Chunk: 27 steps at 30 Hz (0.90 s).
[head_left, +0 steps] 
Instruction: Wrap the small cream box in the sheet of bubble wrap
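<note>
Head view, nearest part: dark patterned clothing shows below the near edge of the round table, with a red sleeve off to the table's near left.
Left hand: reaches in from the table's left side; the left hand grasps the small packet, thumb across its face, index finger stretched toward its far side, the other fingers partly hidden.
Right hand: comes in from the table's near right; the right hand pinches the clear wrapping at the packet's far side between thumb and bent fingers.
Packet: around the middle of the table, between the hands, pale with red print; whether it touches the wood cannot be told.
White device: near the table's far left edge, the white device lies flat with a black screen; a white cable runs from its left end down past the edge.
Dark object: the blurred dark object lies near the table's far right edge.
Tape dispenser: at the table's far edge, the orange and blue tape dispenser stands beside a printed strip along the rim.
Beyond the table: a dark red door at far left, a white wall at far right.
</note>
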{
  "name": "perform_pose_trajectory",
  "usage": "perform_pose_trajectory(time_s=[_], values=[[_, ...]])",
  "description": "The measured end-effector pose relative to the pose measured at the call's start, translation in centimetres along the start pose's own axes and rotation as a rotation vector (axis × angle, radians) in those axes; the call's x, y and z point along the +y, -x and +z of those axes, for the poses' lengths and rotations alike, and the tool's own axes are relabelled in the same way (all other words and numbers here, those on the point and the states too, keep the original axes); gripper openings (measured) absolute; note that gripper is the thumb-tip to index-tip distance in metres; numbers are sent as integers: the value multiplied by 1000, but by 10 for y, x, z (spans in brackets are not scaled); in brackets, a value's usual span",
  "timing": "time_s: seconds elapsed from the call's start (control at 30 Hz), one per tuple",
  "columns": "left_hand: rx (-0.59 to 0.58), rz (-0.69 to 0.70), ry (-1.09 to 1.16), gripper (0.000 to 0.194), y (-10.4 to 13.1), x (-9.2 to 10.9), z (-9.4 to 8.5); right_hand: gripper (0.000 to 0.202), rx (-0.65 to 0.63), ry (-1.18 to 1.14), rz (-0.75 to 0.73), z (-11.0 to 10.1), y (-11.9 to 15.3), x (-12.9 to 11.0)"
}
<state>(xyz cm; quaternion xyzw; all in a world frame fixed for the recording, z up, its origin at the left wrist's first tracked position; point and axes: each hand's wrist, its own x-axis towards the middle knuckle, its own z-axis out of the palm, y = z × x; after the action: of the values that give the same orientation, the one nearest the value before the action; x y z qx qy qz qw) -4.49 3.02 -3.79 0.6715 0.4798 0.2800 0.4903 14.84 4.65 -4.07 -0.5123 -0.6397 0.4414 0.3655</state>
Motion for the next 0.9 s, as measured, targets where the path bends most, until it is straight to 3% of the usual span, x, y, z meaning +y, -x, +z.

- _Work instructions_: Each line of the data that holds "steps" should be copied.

- _Answer to this exercise_:
Chunk: 27 steps at 30 Hz (0.90 s).
[head_left, +0 steps] 

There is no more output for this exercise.